▶ _About this exercise_: Repeat verbatim the lines of the data below, beginning with the line containing "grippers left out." and continuing to the end.

▶ _Recorded data_:
+++++

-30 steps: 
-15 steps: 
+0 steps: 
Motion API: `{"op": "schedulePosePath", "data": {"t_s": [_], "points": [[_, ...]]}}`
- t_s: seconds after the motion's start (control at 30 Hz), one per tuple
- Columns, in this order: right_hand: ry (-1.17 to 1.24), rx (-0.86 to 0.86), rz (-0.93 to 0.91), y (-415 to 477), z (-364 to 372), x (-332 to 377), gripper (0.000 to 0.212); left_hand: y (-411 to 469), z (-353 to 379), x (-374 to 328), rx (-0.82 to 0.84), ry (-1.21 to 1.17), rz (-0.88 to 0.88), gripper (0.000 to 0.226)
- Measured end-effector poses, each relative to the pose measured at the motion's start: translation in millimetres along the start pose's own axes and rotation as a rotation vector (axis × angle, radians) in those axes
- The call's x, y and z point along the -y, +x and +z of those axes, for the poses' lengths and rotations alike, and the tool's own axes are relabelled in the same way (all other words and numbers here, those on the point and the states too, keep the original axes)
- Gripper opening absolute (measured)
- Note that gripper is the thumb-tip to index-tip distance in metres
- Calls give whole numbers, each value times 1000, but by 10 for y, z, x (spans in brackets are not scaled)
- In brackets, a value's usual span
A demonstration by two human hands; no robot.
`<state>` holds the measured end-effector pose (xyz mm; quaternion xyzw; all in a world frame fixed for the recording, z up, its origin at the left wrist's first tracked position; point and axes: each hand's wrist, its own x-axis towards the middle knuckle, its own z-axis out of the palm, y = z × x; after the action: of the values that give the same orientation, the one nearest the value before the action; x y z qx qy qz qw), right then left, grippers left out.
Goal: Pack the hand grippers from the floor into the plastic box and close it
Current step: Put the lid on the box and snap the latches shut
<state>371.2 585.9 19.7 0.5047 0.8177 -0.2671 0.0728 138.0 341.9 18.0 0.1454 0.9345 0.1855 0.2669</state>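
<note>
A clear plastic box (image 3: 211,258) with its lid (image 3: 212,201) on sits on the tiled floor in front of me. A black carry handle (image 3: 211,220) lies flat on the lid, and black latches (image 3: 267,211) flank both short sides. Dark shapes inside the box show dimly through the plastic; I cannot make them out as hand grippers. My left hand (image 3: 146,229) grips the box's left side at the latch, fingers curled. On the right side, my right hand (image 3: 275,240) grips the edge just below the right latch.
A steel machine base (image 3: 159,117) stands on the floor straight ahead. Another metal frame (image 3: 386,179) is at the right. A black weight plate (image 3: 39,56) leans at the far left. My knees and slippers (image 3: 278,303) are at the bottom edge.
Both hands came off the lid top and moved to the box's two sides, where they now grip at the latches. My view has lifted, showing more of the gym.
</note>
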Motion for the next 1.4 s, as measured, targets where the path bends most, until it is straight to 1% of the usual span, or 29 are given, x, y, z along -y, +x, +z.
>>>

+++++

▶ _Response to this task_:
`<state>` holds the measured end-effector pose (xyz mm; quaternion xyzw; all in a world frame fixed for the recording, z up, its origin at the left wrist's first tracked position; point and axes: each hand's wrist, its own x-axis towards the middle knuckle, its own z-axis out of the palm, y = z × x; after the action: of the values that give the same orientation, the one nearest the value before the action; x y z qx qy qz qw), right then left, grippers left out.
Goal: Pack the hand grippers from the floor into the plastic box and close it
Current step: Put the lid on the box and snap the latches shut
<state>371.2 585.9 19.7 0.5047 0.8177 -0.2671 0.0728 138.0 341.9 18.0 0.1454 0.9345 0.1855 0.2669</state>
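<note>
A clear plastic box (image 3: 211,258) with its lid (image 3: 212,201) on sits on the tiled floor in front of me. A black carry handle (image 3: 211,220) lies flat on the lid, and black latches (image 3: 267,211) flank both short sides. Dark shapes inside the box show dimly through the plastic; I cannot make them out as hand grippers. My left hand (image 3: 146,229) grips the box's left side at the latch, fingers curled. On the right side, my right hand (image 3: 275,240) grips the edge just below the right latch.
A steel machine base (image 3: 159,117) stands on the floor straight ahead. Another metal frame (image 3: 386,179) is at the right. A black weight plate (image 3: 39,56) leans at the far left. My knees and slippers (image 3: 278,303) are at the bottom edge.
Both hands came off the lid top and moved to the box's two sides, where they now grip at the latches. My view has lifted, showing more of the gym.
</note>
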Motion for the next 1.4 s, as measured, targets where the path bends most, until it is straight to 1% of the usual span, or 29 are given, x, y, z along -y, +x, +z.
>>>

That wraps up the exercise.